TASK OBJECTIVE - Transcribe exactly, and only, the lines that run from the one containing "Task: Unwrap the" through the end of the records.

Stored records
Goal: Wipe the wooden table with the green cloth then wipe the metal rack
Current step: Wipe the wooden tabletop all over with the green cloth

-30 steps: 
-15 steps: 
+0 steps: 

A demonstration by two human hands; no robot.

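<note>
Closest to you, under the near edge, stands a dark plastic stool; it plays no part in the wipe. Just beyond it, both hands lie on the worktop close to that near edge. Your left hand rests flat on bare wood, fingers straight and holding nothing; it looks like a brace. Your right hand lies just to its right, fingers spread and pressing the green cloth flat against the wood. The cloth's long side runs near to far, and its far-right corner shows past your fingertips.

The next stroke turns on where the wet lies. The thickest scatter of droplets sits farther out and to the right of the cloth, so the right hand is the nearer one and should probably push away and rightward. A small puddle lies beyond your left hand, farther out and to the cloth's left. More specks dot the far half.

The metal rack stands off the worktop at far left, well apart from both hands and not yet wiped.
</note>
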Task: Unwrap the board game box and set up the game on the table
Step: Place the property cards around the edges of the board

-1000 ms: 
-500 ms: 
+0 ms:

YOUR RESPONSE -
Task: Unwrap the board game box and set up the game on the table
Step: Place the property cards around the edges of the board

-1000 ms: 
-500 ms: 
+0 ms:

The exercise has nothing more to it.